### Problem to work on
Work out how many lines of the records contain "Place". Answer with the number and nothing else.

Data for this exercise Block Start

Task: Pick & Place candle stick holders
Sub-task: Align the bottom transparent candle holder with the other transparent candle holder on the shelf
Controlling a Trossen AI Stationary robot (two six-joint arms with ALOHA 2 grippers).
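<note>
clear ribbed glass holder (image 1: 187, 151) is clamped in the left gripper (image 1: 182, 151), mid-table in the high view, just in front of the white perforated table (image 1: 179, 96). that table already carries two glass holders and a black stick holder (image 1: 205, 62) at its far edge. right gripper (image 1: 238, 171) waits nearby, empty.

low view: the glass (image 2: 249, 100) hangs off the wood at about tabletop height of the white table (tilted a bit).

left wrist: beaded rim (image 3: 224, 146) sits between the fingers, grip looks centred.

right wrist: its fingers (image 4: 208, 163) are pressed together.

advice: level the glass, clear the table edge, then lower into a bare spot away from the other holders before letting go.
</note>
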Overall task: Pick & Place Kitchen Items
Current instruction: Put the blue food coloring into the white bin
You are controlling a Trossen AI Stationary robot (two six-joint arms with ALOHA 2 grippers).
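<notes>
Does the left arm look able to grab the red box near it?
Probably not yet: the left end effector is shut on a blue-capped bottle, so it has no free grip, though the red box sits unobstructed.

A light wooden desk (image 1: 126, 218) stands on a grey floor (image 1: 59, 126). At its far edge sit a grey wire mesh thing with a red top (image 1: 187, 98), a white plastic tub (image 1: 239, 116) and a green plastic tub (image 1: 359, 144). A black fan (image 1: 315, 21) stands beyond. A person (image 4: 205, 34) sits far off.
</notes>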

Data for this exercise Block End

### The completed task
2